About this exercise: A faithful transcript of all the lines below, with no pictures, is the goal here.

Data block:
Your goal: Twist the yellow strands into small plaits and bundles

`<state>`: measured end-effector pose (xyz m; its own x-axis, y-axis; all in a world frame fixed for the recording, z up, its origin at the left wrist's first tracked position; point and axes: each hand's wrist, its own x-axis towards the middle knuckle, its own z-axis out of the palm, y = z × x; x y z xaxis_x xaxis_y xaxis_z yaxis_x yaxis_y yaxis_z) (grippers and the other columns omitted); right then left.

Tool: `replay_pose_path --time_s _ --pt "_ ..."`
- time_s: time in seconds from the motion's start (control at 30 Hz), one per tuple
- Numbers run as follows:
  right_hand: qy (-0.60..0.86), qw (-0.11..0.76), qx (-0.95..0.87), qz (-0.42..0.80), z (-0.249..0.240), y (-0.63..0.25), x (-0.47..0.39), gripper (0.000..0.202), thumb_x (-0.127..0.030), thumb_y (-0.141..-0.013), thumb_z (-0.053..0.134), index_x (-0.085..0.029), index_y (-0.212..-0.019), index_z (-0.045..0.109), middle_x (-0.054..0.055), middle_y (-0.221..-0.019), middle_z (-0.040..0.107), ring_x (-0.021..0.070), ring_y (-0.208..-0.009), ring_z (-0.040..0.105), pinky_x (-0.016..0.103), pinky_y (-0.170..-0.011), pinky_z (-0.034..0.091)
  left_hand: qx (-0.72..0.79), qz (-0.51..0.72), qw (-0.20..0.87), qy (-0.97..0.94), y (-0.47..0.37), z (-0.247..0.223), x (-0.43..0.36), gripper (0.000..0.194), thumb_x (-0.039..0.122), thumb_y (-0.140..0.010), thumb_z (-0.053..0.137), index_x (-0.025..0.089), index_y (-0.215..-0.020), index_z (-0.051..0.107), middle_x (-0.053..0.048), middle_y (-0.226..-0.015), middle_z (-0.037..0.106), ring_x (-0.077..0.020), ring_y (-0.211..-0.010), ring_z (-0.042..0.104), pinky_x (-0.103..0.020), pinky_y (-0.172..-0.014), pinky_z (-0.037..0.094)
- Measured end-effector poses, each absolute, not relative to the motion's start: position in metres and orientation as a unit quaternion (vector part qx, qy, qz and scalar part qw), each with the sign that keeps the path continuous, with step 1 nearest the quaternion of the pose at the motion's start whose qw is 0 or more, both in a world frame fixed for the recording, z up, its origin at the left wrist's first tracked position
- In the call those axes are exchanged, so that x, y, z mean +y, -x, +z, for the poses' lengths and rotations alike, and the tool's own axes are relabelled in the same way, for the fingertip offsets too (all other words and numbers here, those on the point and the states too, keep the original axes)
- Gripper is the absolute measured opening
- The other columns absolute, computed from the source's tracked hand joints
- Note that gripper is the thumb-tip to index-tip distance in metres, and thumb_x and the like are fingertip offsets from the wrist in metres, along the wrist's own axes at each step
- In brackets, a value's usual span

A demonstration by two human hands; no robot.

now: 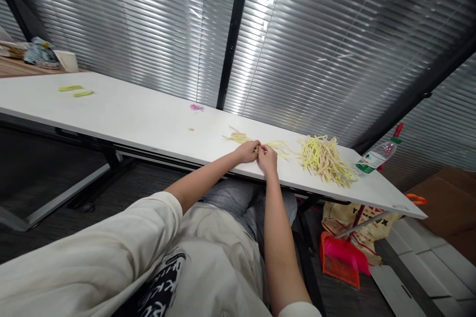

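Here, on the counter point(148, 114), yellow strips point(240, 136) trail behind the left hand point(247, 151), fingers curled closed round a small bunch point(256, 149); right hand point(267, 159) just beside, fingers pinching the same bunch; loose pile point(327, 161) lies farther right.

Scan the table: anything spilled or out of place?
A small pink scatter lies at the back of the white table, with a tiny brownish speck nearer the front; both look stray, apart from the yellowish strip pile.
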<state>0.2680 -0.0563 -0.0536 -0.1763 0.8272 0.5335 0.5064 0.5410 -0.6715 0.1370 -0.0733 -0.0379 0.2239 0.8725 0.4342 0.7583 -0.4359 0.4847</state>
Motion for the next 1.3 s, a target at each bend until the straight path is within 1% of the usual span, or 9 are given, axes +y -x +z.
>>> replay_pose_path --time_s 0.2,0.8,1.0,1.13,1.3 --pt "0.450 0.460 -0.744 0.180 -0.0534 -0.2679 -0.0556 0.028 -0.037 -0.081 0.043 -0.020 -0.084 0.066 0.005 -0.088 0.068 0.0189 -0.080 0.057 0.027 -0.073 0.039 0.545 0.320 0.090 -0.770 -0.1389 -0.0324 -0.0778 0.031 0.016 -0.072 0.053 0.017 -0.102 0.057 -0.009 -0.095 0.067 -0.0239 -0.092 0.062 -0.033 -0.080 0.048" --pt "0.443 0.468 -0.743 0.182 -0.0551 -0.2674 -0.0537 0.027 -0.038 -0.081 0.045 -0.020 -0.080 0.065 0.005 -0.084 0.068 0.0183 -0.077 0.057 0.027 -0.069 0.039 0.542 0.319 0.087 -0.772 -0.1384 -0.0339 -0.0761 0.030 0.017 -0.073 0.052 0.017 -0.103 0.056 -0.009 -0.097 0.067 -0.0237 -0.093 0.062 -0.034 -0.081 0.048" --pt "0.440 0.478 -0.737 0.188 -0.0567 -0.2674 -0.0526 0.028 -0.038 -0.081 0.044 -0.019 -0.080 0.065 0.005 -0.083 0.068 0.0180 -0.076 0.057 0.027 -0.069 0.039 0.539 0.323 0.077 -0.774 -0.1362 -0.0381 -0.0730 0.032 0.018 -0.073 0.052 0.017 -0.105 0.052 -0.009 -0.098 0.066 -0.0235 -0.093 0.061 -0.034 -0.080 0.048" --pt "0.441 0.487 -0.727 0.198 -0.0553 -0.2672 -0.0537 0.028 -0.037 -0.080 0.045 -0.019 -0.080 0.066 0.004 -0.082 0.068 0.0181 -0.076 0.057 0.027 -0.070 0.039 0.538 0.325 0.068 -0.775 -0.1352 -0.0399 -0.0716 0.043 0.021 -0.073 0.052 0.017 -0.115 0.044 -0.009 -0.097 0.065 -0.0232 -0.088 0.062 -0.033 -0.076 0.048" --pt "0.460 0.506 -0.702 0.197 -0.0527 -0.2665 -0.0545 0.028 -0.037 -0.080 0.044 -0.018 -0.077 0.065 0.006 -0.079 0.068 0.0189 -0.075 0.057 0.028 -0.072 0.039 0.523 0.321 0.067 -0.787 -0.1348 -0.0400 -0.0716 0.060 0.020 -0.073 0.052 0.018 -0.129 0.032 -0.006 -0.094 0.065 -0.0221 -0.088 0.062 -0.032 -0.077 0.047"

Exercise response:
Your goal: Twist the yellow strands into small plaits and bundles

`<state>`: measured end-effector pose (xyz m; its own x-axis, y-axis; all in a world frame fixed for the recording, z up, its origin at the left wrist's first tracked position; point and axes: each hand's wrist, its own x-axis towards the middle knuckle, its own z-axis out of the palm, y = z × x; x y z xaxis_x xaxis_y xaxis_z yaxis_x yaxis_y yaxis_z) (grippers and the other columns omitted); right then left.

Tool: `replay_pose_path --time_s _ --pt "_ ..."`
- time_s: time in seconds from the motion's start (control at 30 Hz), one per tuple
- Numbers run as follows:
  right_hand: qy (-0.60..0.86), qw (-0.11..0.76), qx (-0.95..0.87), qz (-0.42..0.80), z (-0.249..0.240), y (-0.63..0.25), x (-0.47..0.39), gripper (0.000..0.202), thumb_x (-0.127..0.030), thumb_y (-0.141..-0.013), thumb_z (-0.053..0.134), index_x (-0.085..0.029), index_y (-0.212..-0.019), index_z (-0.045..0.109), middle_x (-0.054..0.055), middle_y (-0.221..-0.019), middle_z (-0.040..0.107), ring_x (-0.021..0.070), ring_y (-0.208..-0.009), ring_z (-0.040..0.105), pinky_x (-0.016..0.103), pinky_y (-0.170..-0.011), pinky_z (-0.034..0.091)
  left_hand: qx (-0.72..0.79), qz (-0.51..0.72), qw (-0.20..0.87), qy (-0.97..0.94), y (-0.47..0.37), z (-0.247..0.223), x (-0.43..0.36), gripper (0.000..0.194), thumb_x (-0.039..0.122), thumb_y (-0.140..0.010), thumb_z (-0.053..0.137), index_x (-0.025..0.089), index_y (-0.215..-0.020), index_z (-0.051..0.107), middle_x (-0.053..0.048), middle_y (-0.226..-0.015), middle_z (-0.037..0.106), ring_x (-0.077..0.020), ring_y (-0.211..-0.010), ring_z (-0.042..0.104), pinky_x (-0.103..0.020), pinky_y (-0.172..-0.014), pinky_z (-0.037..0.094)
- Measured end-effector poses, each absolute, not relative to the motion's start: position in metres and orientation as a unit quaternion (vector part qx, qy, qz and scalar part qw), each with the sign that keeps the path continuous, with step 1 nearest the quaternion of the pose at the motion's start whose qw is 0 or more, both in a world frame fixed for the recording, z up, its origin at the left wrist's first tracked position
- In the call those axes are exchanged, so that x, y, z mean +y, -x, +z, for the poses' lengths and rotations alike, and the tool's own axes are relabelled in the same way, for the fingertip offsets too (all other words and numbers here, those on the point and the states too, keep the original axes)
- Gripper is the absolute measured opening
- The other columns absolute, computed from the source's tracked hand joints
- Note that gripper is the thumb-tip to index-tip distance in metres, and thumb_x and the like are fingertip offsets from the wrist in metres, along the wrist's own axes at each step
- In brackets, a value's usual span

A demonstration by two human hands; no robot.

now: 

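Here, on the counter point(148, 114), yellow strips point(240, 136) trail behind the left hand point(247, 151), fingers curled closed round a small bunch point(256, 149); right hand point(267, 159) just beside, fingers pinching the same bunch; loose pile point(327, 161) lies farther right.

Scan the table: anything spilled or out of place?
A small pink scatter lies at the back of the white table, with a tiny brownish speck nearer the front; both look stray, apart from the yellowish strip pile.
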<state>0.2680 -0.0563 -0.0536 -0.1763 0.8272 0.5335 0.5064 0.5410 -0.6715 0.1370 -0.0733 -0.0379 0.2239 0.8725 0.4342 0.7583 -0.4359 0.4847</state>
Motion for the next 1.3 s, a target at each bend until the straight path is within 1% of the usual span, or 9 are given, axes +y -x +z.
>>> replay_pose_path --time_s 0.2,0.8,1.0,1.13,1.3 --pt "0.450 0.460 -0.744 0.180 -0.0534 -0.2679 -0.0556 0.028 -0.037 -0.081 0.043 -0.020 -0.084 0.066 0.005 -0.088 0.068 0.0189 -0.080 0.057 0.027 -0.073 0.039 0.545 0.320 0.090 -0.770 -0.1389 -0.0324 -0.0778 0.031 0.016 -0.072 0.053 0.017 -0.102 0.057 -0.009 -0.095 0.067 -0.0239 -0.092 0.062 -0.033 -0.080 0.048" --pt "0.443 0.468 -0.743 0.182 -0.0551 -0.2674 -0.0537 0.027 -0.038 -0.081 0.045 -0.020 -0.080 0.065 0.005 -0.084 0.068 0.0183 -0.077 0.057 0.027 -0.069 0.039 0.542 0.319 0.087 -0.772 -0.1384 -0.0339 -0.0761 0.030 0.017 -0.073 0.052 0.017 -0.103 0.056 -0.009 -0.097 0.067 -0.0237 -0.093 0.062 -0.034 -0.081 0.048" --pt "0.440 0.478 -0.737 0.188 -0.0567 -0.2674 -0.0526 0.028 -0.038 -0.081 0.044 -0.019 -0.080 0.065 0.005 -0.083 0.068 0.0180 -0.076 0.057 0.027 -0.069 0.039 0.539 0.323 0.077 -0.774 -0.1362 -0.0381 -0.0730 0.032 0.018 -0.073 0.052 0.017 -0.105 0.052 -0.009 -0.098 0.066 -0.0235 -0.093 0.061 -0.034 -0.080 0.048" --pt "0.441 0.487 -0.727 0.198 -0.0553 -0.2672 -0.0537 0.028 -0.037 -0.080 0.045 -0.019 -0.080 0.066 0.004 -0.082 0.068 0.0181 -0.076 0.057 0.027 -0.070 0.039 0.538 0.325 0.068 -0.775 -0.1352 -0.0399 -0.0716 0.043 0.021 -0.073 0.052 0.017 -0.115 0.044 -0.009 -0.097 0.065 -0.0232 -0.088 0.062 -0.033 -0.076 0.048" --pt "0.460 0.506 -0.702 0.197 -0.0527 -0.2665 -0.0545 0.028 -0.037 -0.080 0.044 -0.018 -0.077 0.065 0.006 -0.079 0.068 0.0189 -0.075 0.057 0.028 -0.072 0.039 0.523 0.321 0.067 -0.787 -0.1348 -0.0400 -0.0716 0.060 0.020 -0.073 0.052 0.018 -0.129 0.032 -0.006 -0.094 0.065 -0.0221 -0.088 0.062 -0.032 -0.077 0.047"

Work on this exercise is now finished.